I am using htop on osx and I can't seem to find out what a 'C' status in the 'S' status column means for a process status.
What does a C process status mean in htop?
I am using htop on osx and I can't seem to find out what a 'C' status in the 'S' status column means for a process status.
What does a C process status mean in htop?
htop author here. I am not aware of such status code in the htop codebase. Keep in mind that htop is written for Linux only, so there is no support for macOS/OSX. When I hear of people running it on OSX they are often using an outdated, unsupported fork (the latest version of htop is 2.0.1, including macOS support).

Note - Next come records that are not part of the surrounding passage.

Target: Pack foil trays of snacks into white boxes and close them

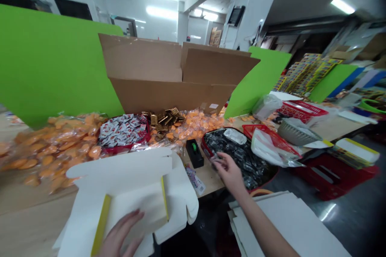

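Observation:
My left hand (pixel 122 235) is over the near part of an unfolded white carton (pixel 129 168) with yellow inner side flaps. Its fingers are spread, slightly blurred, with nothing in them. At the left edge of a red basket filled with black plastic-wrapped packets (pixel 250 164), my right hand (pixel 227 170) has its fingers pinched together. A small dark, shiny bit shows at the fingertips, too blurred to name. On top of the packets rests a clear plastic tray (pixel 235 136). Left of the right hand stands a black tape dispenser (pixel 194 153) with a green core.
Bagged orange pieces (pixel 57 144), a basket of small white-and-red sachets (pixel 124 130) and gold packets (pixel 165 119) lie behind the carton. A large cardboard box (pixel 171 94) stands at the back. Flat white cartons (pixel 289 225) are stacked at lower right, below a red basket (pixel 277 140).

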`<state>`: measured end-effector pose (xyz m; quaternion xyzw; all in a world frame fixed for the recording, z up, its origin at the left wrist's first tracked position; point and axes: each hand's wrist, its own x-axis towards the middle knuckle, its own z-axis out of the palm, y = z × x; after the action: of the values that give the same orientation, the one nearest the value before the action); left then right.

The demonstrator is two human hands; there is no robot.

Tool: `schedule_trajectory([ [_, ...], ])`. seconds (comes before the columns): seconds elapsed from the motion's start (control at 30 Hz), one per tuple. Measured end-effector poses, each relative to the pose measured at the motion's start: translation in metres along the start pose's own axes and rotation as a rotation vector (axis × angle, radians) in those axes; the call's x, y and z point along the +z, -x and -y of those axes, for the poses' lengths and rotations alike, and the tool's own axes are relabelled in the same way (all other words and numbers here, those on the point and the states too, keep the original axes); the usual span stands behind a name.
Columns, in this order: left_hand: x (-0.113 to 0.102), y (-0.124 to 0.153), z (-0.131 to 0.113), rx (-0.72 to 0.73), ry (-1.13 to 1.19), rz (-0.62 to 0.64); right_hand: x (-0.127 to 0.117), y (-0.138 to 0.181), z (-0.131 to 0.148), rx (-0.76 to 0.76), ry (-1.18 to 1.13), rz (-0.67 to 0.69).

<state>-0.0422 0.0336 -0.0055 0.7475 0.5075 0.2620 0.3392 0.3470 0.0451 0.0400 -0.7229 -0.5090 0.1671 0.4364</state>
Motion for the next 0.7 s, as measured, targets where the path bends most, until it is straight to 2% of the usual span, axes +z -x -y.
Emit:
schedule_trajectory([
  [0.07,0.004,-0.006,-0.046,-0.123,0.294,-0.008,0.043,0.037,0.041,-0.071,-0.387,0.204],
  [0.13,0.011,-0.017,-0.082,-0.261,0.617,0.092,0.083,0.076,0.077,-0.098,-0.492,0.311],
  [0.2,0.014,-0.027,-0.096,-0.367,0.781,0.074,0.109,0.104,0.098,-0.165,-0.427,0.315],
  [0.27,0.008,-0.031,-0.087,-0.431,0.777,-0.017,0.117,0.114,0.102,-0.282,-0.303,0.294],
  [0.37,-0.014,-0.031,-0.052,-0.46,0.584,-0.155,0.11,0.095,0.079,-0.395,-0.162,0.255],
  [0.47,-0.03,-0.033,-0.017,-0.4,0.326,-0.221,0.097,0.052,0.044,-0.376,-0.028,0.164],
  [0.6,-0.016,-0.039,0.01,-0.236,0.036,-0.134,0.089,-0.005,0.014,-0.373,0.216,0.115],
  [0.7,0.004,-0.04,0.02,-0.191,-0.046,-0.015,0.091,-0.048,0.006,-0.381,0.439,0.111],
])
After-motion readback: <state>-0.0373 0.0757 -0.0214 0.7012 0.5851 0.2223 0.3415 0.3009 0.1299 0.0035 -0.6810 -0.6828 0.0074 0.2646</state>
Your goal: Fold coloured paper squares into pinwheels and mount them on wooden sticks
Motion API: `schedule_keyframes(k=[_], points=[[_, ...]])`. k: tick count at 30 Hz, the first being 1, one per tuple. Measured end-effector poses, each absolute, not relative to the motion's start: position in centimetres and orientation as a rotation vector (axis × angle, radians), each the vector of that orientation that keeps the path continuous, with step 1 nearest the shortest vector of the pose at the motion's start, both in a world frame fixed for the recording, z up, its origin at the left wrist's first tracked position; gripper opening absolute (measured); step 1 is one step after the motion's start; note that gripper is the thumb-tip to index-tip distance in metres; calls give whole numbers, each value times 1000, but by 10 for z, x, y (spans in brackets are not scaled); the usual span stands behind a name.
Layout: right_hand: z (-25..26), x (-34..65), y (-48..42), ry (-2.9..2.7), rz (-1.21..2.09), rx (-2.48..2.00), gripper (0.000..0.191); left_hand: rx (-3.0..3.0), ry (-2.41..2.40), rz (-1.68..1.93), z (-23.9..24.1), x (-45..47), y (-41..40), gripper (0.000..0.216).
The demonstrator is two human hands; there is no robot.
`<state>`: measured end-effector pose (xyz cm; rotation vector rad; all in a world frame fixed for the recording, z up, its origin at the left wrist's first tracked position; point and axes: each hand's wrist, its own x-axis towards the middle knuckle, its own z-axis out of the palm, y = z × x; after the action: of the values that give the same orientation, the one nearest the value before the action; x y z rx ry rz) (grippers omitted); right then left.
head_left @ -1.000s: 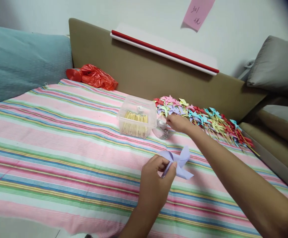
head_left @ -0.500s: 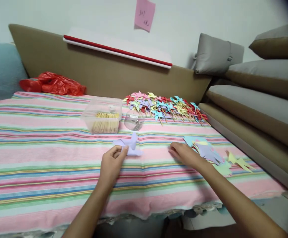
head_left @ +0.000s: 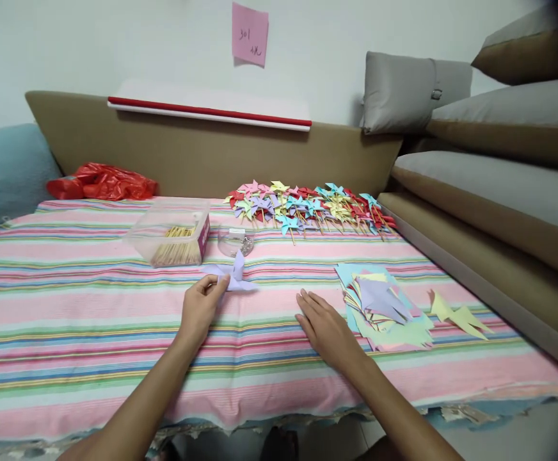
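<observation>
Between the thumb and fingers of my left hand [head_left: 202, 304] is a purple paper pinwheel [head_left: 240, 278], its blades folded and no stick showing on it. My right hand [head_left: 327, 326] lies flat on the striped cloth [head_left: 269, 358], fingers stretched out and nothing in them. To the right of that hand sits a stack of cut paper sheets [head_left: 384, 304] in several colours, with a purple piece on top. Beyond the pinwheel stand a clear tub of small metal pins [head_left: 246, 245] and a clear plastic box [head_left: 137, 234] of wooden sticks [head_left: 178, 246].
Finished pinwheels on sticks [head_left: 291, 224] lie in a heap at the back. A yellow cut paper piece [head_left: 456, 314] is at the right, near stacked grey-brown cushions [head_left: 490, 198]. A red plastic bag [head_left: 111, 182] rests at the back left.
The whole view has shifted as the head turned. My right hand has gone from curled fingers beside the paper stack to lying flat on the cloth. My left hand still holds the purple pinwheel.
</observation>
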<state>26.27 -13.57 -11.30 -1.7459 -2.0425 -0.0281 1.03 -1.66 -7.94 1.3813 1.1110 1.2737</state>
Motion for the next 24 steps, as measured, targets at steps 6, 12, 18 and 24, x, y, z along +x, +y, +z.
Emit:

Here are the different values that the s, stat and state output specifiers (header "STAT" or "S") will display to describe the state of a process:
Source: man ps
I've got the same question recently. We can try to look it up in the htop sources:
process->state =
ProcessList_decodeState( p->p_stat == SZOMB ? SZOMB : ki->state );
static int
ProcessList_decodeState( int st ) {
switch ( st ) {
case SIDL:
return 'C';
case SRUN:
return 'R';
case SSLEEP:
return 'S';
case SSTOP:
return 'T';
case SZOMB:
return 'Z';
default:
return '?';
}
}
So we go to Unix definition of process states at /usr/include/sys/proc.h:
/* Status values. */
#define SIDL 1 /* Process being created by fork. */
#define SRUN 2 /* Currently runnable. */
#define SSLEEP 3 /* Sleeping on an address. */
#define SSTOP 4 /* Process debugging or suspension. */
#define SZOMB 5 /* Awaiting collection by parent. */
So, 'C' status is meant to be 'Process being created by fork'. What is it? According to old unix sources, it's a transient state that happens when there's not enough memory when forking a process and the parent needs to be swapped out.
What??
Back to htop source. Where do we get the ki->state
?
// For all threads in process:
error = thread_info( ki->thread_list[j], THREAD_BASIC_INFO,
( thread_info_t ) & ki->thval[j].tb,
&thread_info_count );
tstate = ProcessList_machStateOrder( ki->thval[j].tb.run_state,
ki->thval[j].tb.sleep_time );
if ( tstate < ki->state )
ki->state = tstate;
// Below...
static int
ProcessList_machStateOrder( int s, long sleep_time ) {
switch ( s ) {
case TH_STATE_RUNNING:
return 1;
case TH_STATE_UNINTERRUPTIBLE:
return 2;
case TH_STATE_WAITING:
return ( sleep_time > 20 ) ? 4 : 3;
case TH_STATE_STOPPED:
return 5;
case TH_STATE_HALTED:
return 6;
default:
return 7;
}
}
// In mach/thread_info.h:
#define TH_STATE_RUNNING 1 /* thread is running normally */
#define TH_STATE_STOPPED 2 /* thread is stopped */
#define TH_STATE_WAITING 3 /* thread is waiting normally */
#define TH_STATE_UNINTERRUPTIBLE 4 /* thread is in an uninterruptible wait */
#define TH_STATE_HALTED 5 /* thread is halted at a clean point */
We have the following (messed up) mapping:
Thread state | Mapped to | htop state| 'top' state | 'ps' state
----------------------------------------------------------------------------
TH_STATE_RUNNING | SIDL(1) | 'C' | running | 'R'
TH_STATE_UNINTERRUPTIBLE | SRUN(2) | 'R' | stuck | 'U'
TH_STATE_WAITING (short) | SSLEEP(3) | 'S' | sleeping | 'S'
TH_STATE_WAITING (long) | SSTOP(4) | 'T' | idle | 'I'
TH_STATE_STOPPED | SZOMB(5) | 'Z' | stopped | 'T'
So, the real answer is: 'C' means that the process is currently running.
How did it happen? Seems that the ki->state
handling was borrowed from ps
source and wasn't adjusted for Unix process codes.
Update: this bug is fixed. Yay open source!